→ REQUIREMENT: Which lines in the records below contain the word "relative"? Copy each of them.

→ AVAILABLE DATA:
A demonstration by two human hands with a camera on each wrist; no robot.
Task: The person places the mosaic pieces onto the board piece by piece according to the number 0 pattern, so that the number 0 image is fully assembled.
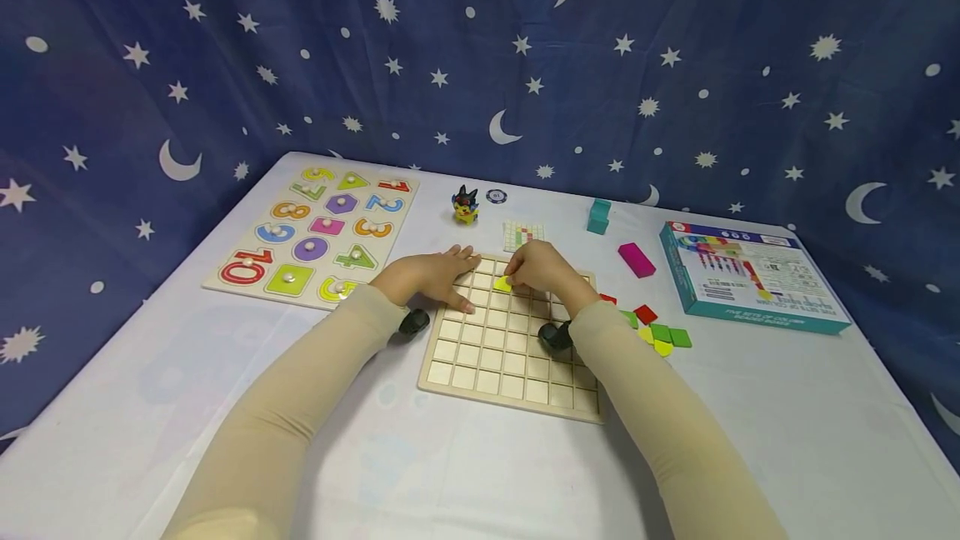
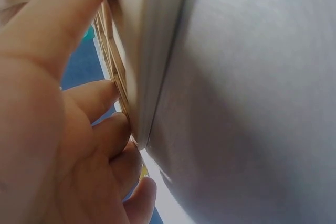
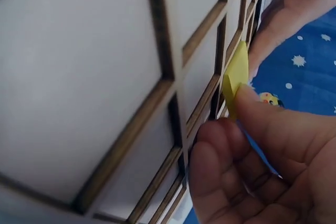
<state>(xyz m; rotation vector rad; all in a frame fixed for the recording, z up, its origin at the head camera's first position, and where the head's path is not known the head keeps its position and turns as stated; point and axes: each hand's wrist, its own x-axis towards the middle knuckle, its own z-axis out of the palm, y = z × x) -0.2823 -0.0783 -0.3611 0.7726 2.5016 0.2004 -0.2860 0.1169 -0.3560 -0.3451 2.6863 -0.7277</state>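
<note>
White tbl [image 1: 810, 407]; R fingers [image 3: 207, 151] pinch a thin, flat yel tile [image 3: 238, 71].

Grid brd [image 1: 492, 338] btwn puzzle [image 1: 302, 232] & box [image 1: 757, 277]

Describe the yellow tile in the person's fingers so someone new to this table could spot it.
On the white table, find the wooden grid board near the middle. Towards its far edge, the right hand pinches the yellow tile. Other yellow tiles lie loose to the right of the board; this is the only one in a hand.
</note>
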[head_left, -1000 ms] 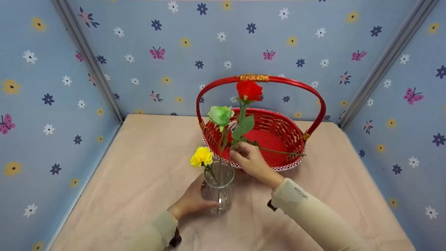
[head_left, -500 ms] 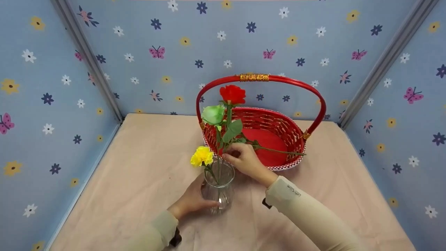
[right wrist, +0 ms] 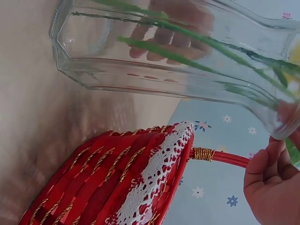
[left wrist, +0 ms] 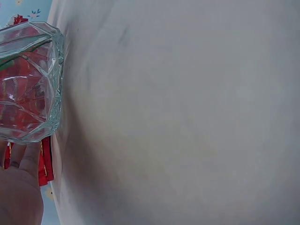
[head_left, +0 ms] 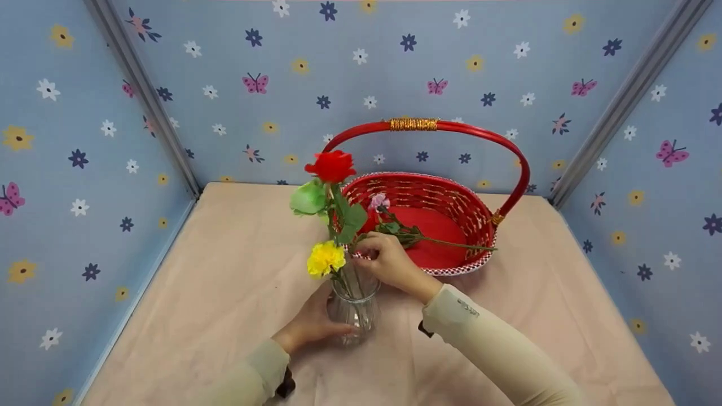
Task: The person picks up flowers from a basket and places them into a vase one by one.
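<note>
My left hand holds a clear glass vase by its lower left side. At the vase mouth, my right hand pinches the stem of a red rose. A pale green rose leans left beside it, and a yellow carnation hangs over the rim. In the right wrist view, several green stems run down inside the glass, some ends short of its base. The left wrist view shows the faceted vase bottom close to the cloth.
Just behind the vase stands a red woven basket with a tall arched handle. In it lie a pink flower, another red bloom and a green stem reaching over the right rim. Patterned blue walls enclose the cloth-covered table.
My right hand has moved left and slightly down with the red rose, whose stem now goes into the vase. The green rose has been pushed left. My left hand stays on the vase.
</note>
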Available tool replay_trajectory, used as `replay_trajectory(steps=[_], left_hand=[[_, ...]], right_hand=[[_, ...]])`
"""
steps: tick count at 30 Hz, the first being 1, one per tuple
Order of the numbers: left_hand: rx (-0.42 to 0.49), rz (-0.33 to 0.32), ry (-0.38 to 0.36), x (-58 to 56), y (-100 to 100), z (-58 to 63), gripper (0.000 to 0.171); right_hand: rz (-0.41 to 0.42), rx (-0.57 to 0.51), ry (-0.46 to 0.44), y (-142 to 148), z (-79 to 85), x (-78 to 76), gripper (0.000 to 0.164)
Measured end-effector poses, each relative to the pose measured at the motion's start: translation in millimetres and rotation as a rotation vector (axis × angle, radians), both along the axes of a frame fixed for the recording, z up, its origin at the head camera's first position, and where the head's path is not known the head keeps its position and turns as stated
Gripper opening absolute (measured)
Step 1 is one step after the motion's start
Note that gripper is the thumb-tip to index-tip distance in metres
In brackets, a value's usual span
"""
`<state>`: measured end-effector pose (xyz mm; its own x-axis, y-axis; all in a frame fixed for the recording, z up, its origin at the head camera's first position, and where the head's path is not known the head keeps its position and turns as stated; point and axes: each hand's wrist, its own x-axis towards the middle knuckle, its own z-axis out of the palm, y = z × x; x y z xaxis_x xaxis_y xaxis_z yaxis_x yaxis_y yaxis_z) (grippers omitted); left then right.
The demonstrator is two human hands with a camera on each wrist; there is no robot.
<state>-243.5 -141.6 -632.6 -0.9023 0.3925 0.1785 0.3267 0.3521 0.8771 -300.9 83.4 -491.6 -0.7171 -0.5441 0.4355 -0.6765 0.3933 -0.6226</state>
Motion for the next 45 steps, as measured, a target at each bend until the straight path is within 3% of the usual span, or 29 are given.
replay_trajectory(steps=[8, 14, 21, 30, 45], left_hand=[[-0.023, 0.003, -0.028, -1.8, 0.4, 0.7, 0.118], [-0.016, 0.005, -0.045, -1.5, 2.7, 4.5, 0.131], [-0.003, -0.005, -0.025, -1.8, 3.2, 5.4, 0.128], [-0.012, -0.016, 0.018, -2.6, 2.2, 4.4, 0.124], [-0.014, -0.014, -0.027, -1.4, 2.0, 4.3, 0.125]], right_hand=[[0.053, 0.024, -0.044, 3.6, -0.5, -0.3, 0.006], [-0.005, -0.018, -0.1, 9.6, -0.4, 1.0, 0.008], [-0.052, -0.05, -0.174, 24.4, 0.7, 0.3, 0.012], [-0.098, -0.076, -0.197, 45.8, 3.2, -1.4, 0.015], [-0.19, -0.094, -0.225, 87.6, 3.4, -6.3, 0.017]])
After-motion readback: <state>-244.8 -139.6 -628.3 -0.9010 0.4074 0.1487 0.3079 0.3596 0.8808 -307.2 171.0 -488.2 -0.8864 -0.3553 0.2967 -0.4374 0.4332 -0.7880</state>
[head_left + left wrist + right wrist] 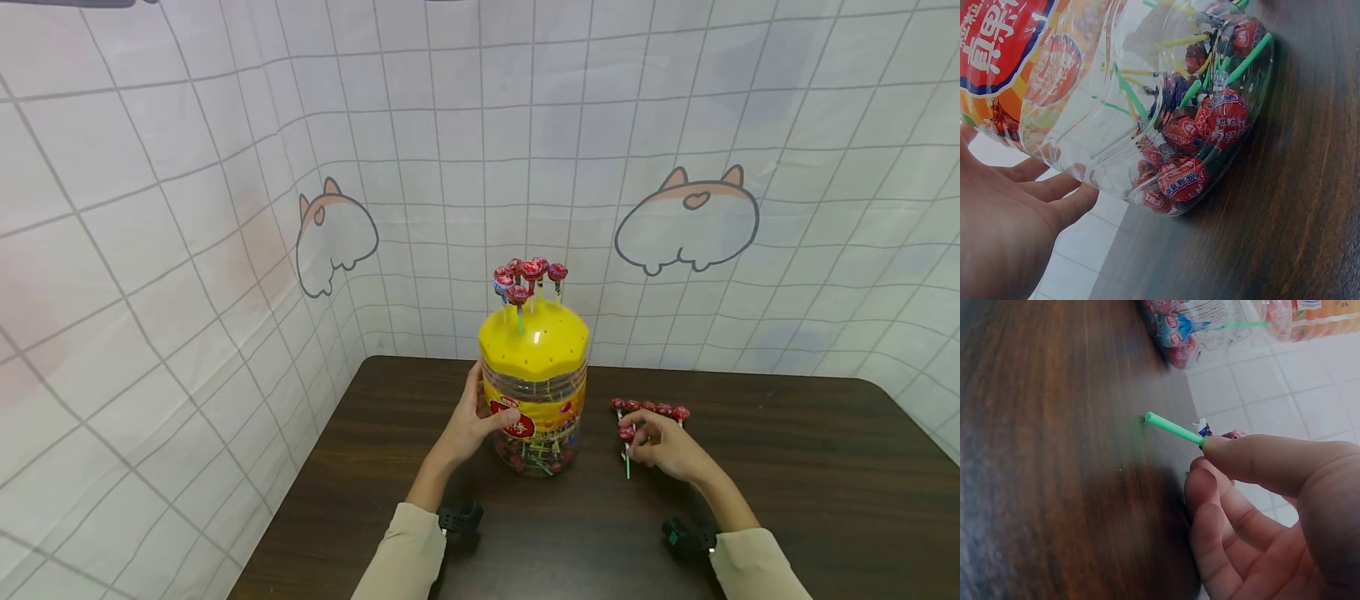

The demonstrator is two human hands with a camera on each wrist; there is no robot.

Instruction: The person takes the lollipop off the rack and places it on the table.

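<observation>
A clear plastic jar with a yellow printed label stands upright on the table. Several red-wrapped lollipops and one blue-wrapped one stand upright in the holes of its yellow lid. My left hand holds the jar's left side, thumb across the label and fingers behind. Inside the jar's bottom lie loose lollipops with green and yellow sticks. To the right, my right hand pinches a red lollipop between thumb and fingers, its green stick pointing out past the fingertips.
A row of red lollipops lies on the dark wooden table, just beyond my right hand. Behind the table's back edge hangs a white gridded cloth with cartoon animal prints; it also covers the left side.
</observation>
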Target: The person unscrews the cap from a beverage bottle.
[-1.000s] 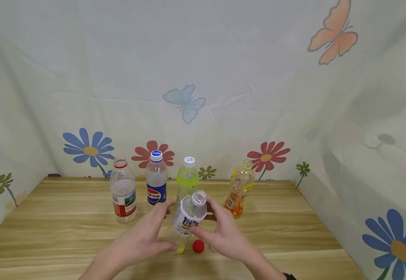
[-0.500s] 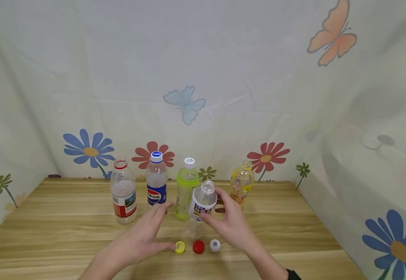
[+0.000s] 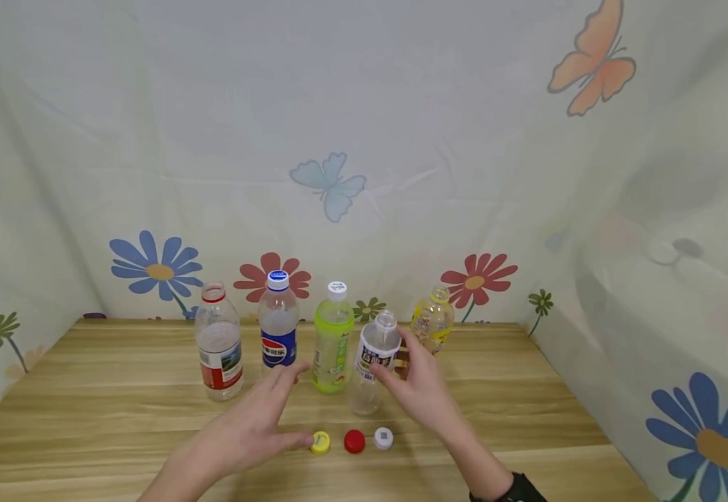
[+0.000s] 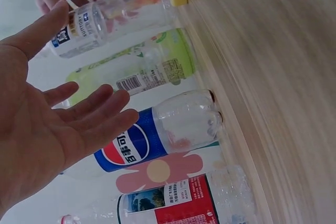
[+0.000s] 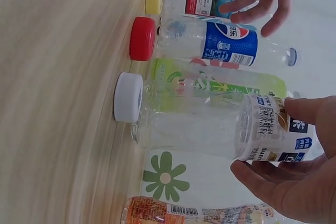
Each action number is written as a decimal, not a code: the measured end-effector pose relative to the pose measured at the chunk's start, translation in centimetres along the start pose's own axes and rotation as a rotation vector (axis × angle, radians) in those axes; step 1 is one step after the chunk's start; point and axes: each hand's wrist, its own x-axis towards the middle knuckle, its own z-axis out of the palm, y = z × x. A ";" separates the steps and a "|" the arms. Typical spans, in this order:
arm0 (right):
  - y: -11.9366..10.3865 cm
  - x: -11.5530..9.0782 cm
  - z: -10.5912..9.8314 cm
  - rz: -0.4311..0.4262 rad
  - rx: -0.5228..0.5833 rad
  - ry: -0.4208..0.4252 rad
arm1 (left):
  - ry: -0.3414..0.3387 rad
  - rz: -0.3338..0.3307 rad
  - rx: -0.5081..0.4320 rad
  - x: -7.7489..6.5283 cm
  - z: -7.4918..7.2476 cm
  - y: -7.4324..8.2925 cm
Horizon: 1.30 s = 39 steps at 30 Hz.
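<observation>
My right hand (image 3: 423, 390) grips a clear plastic bottle (image 3: 367, 394) with a white label, thumb in front and fingers behind. The bottle has no cap and stands nearly upright, its base close over the tabletop. In the right wrist view the label (image 5: 268, 127) sits within the curve of my fingers. Left of it, my left hand (image 3: 247, 429) is spread with nothing in its grasp, thumb tip right by a yellow cap (image 3: 321, 443). A red cap (image 3: 354, 440) and a white cap (image 3: 383, 438) lie beside that one in a row.
Behind the hands stand a green-labelled bottle (image 3: 332, 348), a Pepsi bottle (image 3: 278, 345) and an uncapped red-labelled bottle (image 3: 220, 366). At the right, an uncapped yellow-necked bottle (image 3: 436, 321) is partly hidden by my right hand. A flowered cloth (image 3: 464, 174) backs the wooden table (image 3: 119, 390).
My right hand has carried the clear bottle rightward and away from me, and the bottle has come more upright. The white cap has come into view. My left hand has barely moved.
</observation>
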 end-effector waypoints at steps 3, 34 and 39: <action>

→ WORKED SOLUTION:
Measured end-effector poses, each relative to the pose measured at the motion's start: translation in millimetres and rotation as a rotation vector (axis × angle, radians), both along the axes of a frame fixed for the recording, z up, its origin at the head camera's first position, and where the head's path is not known the head keeps its position and turns as stated
Each action number is written as a decimal, not a code: the measured end-effector pose relative to the pose measured at the chunk's start, translation in centimetres along the start pose's own axes and rotation as a rotation vector (axis × angle, radians) in those axes; step 1 is one step after the chunk's start; point and axes: each hand's wrist, its own x-axis towards the middle knuckle, its own z-axis out of the palm, y = z × x. A ";" separates the steps and a "|" the arms. Typical spans, in this order:

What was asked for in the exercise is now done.